By Christopher Alexander | 14 February 2012

The nice, beautiful lie at the center of all creative experience is that your quotidian existence is rendered historical and tragic by the sheer depth of your feeling. It matters even less than how good you are at it. You don’t even need three chords and the truth. The very fire in your belly is all it takes to burn your ex-lover down. This is the not-so-secret appeal of the confessional singer-songwriter and the stark, alone-in-the-room records they often make. The records aren’t carried by craftsmanship, skill, or even a barbed lyrical kiss-off; it’s a chance to hear, shorn of any jiggery-pokery, people coming alive, or destroying themselves, or destroying and breathing to life all that they know. Their souls are the featured musical instrument.

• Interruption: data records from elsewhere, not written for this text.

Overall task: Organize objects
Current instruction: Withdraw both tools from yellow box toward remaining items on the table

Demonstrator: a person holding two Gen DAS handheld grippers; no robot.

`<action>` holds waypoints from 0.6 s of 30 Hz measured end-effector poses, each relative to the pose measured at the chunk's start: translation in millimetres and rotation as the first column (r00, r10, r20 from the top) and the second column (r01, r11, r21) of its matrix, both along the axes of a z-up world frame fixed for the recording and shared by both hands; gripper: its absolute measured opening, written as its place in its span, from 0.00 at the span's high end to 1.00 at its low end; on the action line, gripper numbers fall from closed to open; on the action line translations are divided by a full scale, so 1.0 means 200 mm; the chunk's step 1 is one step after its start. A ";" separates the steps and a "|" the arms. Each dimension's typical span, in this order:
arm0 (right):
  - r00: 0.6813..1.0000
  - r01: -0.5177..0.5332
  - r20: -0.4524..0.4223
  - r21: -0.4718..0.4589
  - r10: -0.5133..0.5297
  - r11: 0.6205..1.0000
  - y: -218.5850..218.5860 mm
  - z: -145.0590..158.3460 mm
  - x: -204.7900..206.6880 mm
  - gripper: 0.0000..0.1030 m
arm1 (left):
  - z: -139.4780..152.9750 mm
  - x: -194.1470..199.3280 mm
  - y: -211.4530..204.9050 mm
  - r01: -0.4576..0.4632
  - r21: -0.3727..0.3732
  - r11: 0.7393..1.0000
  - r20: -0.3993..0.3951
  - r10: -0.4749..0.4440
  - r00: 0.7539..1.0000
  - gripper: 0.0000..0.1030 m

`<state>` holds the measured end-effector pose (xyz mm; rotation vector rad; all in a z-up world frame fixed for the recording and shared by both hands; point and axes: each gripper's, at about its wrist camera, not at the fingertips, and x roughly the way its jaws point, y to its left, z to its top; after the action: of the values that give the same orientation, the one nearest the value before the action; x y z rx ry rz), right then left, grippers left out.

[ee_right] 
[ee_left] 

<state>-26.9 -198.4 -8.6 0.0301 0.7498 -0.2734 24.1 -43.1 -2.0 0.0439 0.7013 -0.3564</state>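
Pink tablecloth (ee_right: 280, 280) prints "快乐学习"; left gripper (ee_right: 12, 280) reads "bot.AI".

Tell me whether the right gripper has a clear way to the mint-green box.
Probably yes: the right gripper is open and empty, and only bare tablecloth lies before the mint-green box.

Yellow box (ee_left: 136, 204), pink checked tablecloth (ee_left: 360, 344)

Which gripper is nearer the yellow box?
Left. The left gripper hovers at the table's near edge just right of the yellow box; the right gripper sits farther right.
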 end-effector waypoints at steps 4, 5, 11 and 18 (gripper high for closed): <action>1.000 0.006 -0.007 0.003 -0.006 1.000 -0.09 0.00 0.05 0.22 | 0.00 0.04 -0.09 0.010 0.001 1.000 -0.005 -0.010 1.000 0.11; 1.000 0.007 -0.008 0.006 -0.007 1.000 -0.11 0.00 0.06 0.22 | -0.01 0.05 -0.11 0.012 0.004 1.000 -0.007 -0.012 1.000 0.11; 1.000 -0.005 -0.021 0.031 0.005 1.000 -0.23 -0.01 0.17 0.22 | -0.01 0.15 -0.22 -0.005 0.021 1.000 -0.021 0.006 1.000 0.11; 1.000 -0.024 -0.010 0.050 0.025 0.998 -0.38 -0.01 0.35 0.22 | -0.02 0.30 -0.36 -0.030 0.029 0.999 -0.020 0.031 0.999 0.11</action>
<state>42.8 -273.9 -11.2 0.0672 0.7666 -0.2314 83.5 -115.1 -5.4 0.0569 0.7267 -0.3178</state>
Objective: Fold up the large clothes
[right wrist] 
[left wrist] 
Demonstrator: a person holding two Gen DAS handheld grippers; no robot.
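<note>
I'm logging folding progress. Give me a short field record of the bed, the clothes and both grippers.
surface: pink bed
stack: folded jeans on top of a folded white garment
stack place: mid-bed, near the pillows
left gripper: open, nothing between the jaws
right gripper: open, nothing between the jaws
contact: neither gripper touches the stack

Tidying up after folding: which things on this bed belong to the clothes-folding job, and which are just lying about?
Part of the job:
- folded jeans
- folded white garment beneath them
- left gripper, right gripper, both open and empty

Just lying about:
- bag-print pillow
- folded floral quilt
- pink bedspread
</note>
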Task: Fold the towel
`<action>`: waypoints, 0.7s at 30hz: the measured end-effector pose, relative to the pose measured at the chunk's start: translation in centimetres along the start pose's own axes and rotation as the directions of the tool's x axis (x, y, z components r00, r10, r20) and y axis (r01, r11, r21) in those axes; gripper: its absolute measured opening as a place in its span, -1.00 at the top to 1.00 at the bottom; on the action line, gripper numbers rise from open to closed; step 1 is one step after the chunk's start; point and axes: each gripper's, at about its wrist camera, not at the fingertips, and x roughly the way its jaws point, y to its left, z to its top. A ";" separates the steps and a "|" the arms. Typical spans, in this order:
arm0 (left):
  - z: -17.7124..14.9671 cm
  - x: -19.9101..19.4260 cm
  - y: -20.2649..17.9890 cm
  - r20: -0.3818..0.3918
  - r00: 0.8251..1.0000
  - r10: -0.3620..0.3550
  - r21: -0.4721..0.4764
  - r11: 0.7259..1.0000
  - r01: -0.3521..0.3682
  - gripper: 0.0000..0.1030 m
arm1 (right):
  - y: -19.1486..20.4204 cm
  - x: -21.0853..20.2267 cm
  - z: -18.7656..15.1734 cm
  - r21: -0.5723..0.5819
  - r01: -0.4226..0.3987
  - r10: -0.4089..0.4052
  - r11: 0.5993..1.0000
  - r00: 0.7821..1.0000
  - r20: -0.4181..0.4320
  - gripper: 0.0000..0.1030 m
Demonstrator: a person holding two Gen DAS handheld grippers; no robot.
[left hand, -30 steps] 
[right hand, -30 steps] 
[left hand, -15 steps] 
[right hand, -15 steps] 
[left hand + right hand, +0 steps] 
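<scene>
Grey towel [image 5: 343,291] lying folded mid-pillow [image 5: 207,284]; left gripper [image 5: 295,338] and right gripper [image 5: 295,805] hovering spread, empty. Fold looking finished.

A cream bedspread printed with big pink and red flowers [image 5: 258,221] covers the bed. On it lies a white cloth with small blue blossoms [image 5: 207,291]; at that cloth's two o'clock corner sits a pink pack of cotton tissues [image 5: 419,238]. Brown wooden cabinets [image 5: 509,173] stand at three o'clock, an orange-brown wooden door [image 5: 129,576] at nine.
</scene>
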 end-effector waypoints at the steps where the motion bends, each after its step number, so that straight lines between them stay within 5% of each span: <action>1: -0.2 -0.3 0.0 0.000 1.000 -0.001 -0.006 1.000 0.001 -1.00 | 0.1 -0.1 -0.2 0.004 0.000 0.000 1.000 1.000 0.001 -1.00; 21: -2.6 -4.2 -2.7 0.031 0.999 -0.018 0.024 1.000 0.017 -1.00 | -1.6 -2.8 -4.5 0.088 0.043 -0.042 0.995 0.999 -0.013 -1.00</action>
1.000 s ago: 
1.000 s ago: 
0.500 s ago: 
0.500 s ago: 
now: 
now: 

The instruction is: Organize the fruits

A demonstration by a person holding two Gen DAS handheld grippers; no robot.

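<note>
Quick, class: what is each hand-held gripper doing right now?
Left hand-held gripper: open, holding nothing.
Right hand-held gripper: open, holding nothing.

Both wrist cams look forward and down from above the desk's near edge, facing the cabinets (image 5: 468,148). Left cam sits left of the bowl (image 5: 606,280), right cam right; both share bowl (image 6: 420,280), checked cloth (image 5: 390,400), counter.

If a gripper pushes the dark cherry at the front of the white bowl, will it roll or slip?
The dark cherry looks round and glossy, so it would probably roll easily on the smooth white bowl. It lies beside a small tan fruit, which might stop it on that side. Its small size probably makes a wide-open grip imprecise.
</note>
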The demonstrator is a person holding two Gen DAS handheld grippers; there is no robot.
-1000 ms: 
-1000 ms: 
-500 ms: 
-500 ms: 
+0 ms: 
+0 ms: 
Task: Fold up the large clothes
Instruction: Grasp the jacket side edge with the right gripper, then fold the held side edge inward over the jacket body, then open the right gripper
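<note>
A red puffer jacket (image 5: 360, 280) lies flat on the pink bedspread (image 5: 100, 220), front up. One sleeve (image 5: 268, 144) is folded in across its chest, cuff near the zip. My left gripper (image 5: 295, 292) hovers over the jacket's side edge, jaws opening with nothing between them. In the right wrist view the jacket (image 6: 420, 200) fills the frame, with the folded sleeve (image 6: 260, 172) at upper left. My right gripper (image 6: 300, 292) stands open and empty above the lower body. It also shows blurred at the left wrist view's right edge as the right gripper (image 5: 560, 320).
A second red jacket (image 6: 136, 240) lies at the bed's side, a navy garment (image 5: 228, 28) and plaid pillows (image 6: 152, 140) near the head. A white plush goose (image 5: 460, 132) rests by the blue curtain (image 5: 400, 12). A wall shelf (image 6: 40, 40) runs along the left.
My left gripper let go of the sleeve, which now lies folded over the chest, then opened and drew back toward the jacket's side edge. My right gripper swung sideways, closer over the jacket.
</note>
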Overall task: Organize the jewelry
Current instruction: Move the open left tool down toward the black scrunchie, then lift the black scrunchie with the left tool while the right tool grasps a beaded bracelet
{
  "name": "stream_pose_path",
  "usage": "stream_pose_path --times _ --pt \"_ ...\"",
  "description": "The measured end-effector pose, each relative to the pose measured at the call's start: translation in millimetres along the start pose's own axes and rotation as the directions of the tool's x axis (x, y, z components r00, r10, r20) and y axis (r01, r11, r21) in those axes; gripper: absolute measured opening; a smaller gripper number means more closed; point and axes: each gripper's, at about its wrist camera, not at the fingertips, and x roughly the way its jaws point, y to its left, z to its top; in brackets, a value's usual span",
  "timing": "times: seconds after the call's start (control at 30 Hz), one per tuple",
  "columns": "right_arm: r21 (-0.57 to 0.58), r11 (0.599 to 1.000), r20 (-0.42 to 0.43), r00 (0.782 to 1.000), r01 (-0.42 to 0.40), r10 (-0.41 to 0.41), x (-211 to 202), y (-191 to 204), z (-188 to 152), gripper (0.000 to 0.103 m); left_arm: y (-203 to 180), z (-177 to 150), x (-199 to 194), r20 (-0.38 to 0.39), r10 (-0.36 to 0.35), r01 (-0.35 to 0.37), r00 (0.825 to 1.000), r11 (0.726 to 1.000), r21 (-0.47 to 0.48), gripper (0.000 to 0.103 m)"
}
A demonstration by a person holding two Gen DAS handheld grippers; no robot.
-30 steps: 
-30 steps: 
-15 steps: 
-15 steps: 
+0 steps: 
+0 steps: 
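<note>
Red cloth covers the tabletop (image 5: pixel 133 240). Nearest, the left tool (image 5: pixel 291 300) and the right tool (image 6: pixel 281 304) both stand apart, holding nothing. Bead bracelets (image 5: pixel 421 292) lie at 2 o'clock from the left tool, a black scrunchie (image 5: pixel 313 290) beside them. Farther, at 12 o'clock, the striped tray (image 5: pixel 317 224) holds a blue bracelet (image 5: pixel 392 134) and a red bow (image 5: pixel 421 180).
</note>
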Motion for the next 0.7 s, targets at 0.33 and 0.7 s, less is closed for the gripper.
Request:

It’s a harder myth to burst when Sharon Van Etten still makes records. There are better singers and songwriters making the rounds, but few can sell those ineffable feelings of loneliness, heartbreak, and enervation on tape as well as her. No wonder Cat Power keeps coming up as an easy point of reference—her wounded, contralto croak sounds as natural to soar into a breathtaking wordless moan as it does in collapsing on itself. It makes you believe, which after fifty years of folk purity and a decade or so of indie rock car commercials is no small thing. Van Etten’s two excellent previous records hewed close (though not religiously) to the one woman and her soul in a room mold, and they felt expansive and cinematic rather than insular and depressive. The room, it seemed, was another featured instrument.

Tramp is a much bigger production, recorded over a period of several months and with a who’s who of guests and collaborators. Producer Aaron Dessner provides many of the same tricks he does for his own superstar band the National, but it proves a surprisingly good fit for Van Etten. All pedal points, hall reverbs, and anguished guitar bends, the sonic template of Tramp fits right in with her trademark wails and somnambulant, leaning shuffles. Van Etten still relies on half and whole notes, and is no belter behind the microphone. The result is that occasionally the words, a primary focus on her two records, get lost as just another instrument in the gauze. This is not really a bad thing, though, because the album now sounds as emotional and shimmery as her songs once felt.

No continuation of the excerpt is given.